Dari total pemilih tersebut, 852.500 pemilih di dalam negeri dan 7.113 pemilih dari Warga Negara Timor Leste (WNTL) yang ada di luar negeri.
852.500 pemilih nasional terdiri dari 33.603 tercatat di Aileu, 45.833 di Ainaro, 96.207 di Baucau, 70.283 di Bobonaro, 47.807 di Covalima, 190.710 di Dili, 82.714 di Ermera, 48.012 di Lautem, 50.987 di Liquiça, 35.603 di Manatuto, 40.825 di Manufahi, 51,495 di RAEOA, dan 58.421 di kotamadya Viqueque.
Di lain pihak, dari 7.113 pemilih WNTL yang tinggal di luar negeri, 1.487 tercatat di Australia, 1.277 di Korea Selatan, 2.229 di Inggris, 1.264 di Irlandia Utara, dan 856 di Portugal.
Direktur Umum STAE, Acilino Branco mengatakan, pendaftaran pemilih baik nasional maupun luar negeri berlangsung antara 1 Juni 2021 hingga 14 Januari 2022.
“Dari 1 hingga 8 Februari tahun 2022, STAE melakukan proses verifikasi kartu pemilih dari mereka yang telah meninggal dunia dan yang masih di bawah umur 17 tahun,” kata Branco saat melakukan presentasi tentang proses pemilihan di kantor STAE, Dili, kamis.
Selama presentasi, STAE secara resmi mengumumkan 1.200 pusat pemungutan suara, di mana 1.911 dipasang di wilayah nasional dan sembilan di luar negeri.
“Tiga pusat pemungutan suara telah didirikan di Australia, termasuk satu di Darwin, satu di Sydney, dan satu lagi di Melbourne.

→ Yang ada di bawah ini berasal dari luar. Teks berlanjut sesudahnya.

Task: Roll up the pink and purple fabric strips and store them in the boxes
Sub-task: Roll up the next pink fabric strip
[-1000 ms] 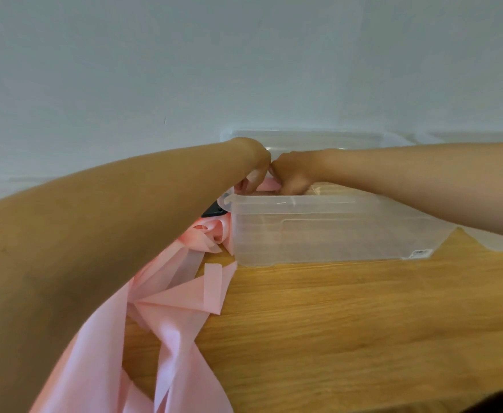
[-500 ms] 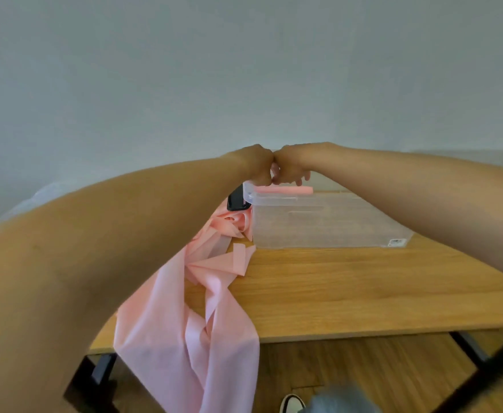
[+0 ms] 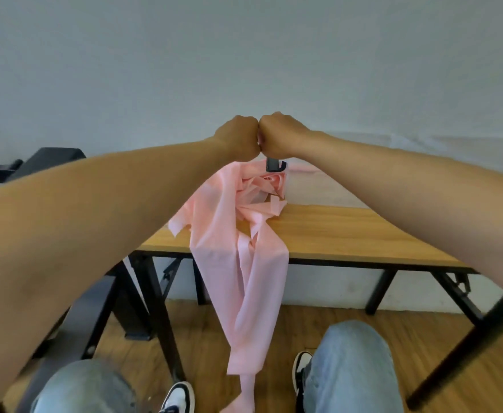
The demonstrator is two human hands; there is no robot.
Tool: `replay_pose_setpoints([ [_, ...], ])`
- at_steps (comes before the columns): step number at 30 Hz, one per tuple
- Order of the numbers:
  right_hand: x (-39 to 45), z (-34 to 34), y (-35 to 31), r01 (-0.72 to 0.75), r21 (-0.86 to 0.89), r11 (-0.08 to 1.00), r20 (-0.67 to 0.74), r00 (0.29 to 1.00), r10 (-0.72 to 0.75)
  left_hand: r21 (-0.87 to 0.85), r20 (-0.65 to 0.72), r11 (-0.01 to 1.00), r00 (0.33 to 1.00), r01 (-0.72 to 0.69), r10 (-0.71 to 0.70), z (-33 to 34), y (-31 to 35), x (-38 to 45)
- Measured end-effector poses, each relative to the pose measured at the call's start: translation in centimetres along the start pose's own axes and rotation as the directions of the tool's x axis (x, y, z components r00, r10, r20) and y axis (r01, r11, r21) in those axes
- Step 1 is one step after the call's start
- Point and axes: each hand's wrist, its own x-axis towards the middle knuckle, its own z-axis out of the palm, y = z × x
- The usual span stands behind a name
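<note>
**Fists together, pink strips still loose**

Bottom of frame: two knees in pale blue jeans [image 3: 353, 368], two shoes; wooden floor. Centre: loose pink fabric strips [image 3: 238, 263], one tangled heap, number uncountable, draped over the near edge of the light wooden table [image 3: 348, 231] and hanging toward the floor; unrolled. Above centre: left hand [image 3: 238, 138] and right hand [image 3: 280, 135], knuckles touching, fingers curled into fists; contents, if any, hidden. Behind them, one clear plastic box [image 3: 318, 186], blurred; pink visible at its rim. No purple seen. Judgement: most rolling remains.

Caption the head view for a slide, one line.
Left hand and right hand, fists touching knuckle to knuckle, above pink fabric strips trailing off the wooden table.
</note>
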Motion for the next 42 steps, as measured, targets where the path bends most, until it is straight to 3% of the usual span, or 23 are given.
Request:
replay_pose_setpoints([
  [7, -6.0, 4.0, -4.0, -0.038, 0.115, 0.993, -0.082, 0.995, 0.048, -0.203, -0.102, 0.972, 0.984, 0.120, -0.143, 3.7, 0.5, -9.5],
  [13, -12.8, 8.8, -6.7, -0.003, 0.208, 0.978, -0.186, 0.982, 0.043, -0.097, -0.355, 0.995, 0.934, -0.005, -0.030, 9.6, 1.4, -19.1],
  [15, -15.2, 11.1, -7.4, -0.002, 0.279, 0.960, -0.204, 0.977, 0.062, -0.194, -0.354, 0.981, 0.934, -0.020, -0.051, 11.7, 1.8, -22.1],
  [18, -18.3, 15.4, -8.4, 0.017, 0.417, 0.909, -0.284, 0.952, 0.113, -0.437, -0.285, 0.899, 0.951, -0.015, -0.123, 14.5, 2.4, -25.4],
  [21, -20.8, 19.9, -8.6, -0.060, 0.578, 0.814, -0.257, 0.933, 0.251, -0.533, -0.217, 0.846, 0.964, 0.014, -0.152, 17.1, 3.1, -27.6],
  [24, -22.9, 24.2, -8.5, -0.218, 0.753, 0.621, -0.113, 0.887, 0.448, -0.637, 0.015, 0.753, 0.979, 0.166, -0.203, 19.8, 3.3, -28.9],
  [26, -24.0, 26.7, -8.5, -0.335, 0.812, 0.478, 0.018, 0.833, 0.554, -0.657, 0.215, 0.689, 0.952, 0.305, -0.216, 21.9, 3.2, -29.5],
  [28, -24.9, 28.8, -8.5, -0.436, 0.812, 0.387, 0.144, 0.794, 0.591, -0.602, 0.359, 0.690, 0.908, 0.401, -0.214, 24.1, 2.9, -30.0],
  [32, -26.5, 32.1, -9.0, -0.521, 0.835, 0.178, 0.415, 0.809, 0.417, -0.631, 0.578, 0.615, 0.816, 0.472, -0.033, 28.2, 2.4, -31.1],
  [38, -28.7, 35.5, -10.0, -0.611, 0.774, 0.169, 0.544, 0.777, 0.318, -0.568, 0.717, 0.634, 0.694, 0.525, 0.068, 32.8, 1.8, -33.6],
  [42, -30.4, 37.9, -10.3, -0.712, 0.682, 0.166, 0.666, 0.698, 0.263, -0.449, 0.808, 0.701, 0.587, 0.554, 0.053, 35.3, 0.7, -35.3],
])
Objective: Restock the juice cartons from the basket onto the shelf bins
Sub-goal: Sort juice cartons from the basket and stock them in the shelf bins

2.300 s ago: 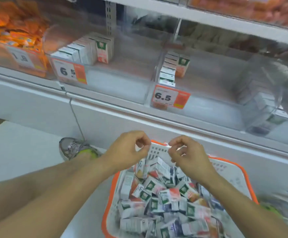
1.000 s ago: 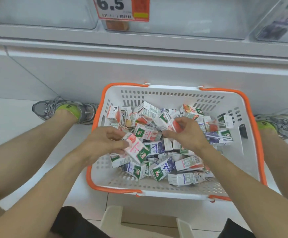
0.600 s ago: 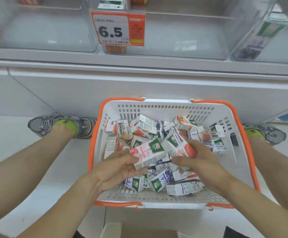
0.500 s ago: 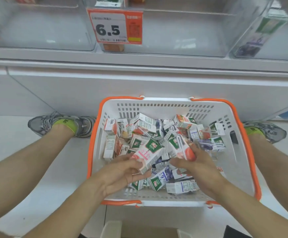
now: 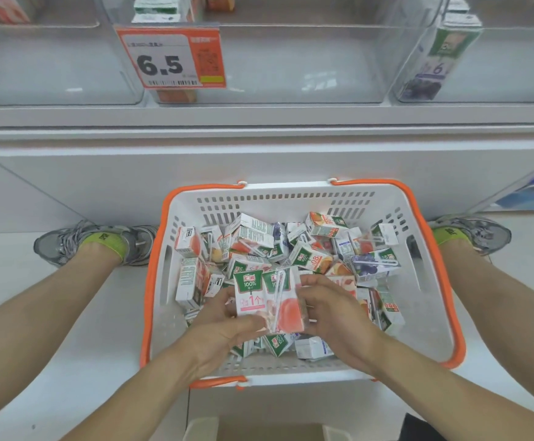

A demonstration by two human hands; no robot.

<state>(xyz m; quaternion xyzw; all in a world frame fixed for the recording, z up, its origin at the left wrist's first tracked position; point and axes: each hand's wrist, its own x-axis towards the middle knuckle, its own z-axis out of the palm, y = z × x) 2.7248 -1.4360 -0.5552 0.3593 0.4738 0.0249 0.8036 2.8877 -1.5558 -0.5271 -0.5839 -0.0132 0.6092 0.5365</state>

Sementara di Korea Selatan, pemilih akan dapat memberikan suara mereka di Seoul, ibu kota Korea Selatan. Portugal ada dua pusat pemungutan suara, satu di Lisboa dan satu lagi di Porto. Sementara, di Ingris ada dua pusat pemungutan suara didirikan, di London dan Oxford. Sementara itu, satu pusat pemungutan suara akan didirikan di Belfast, Irlandia Utara, ”jelasnya.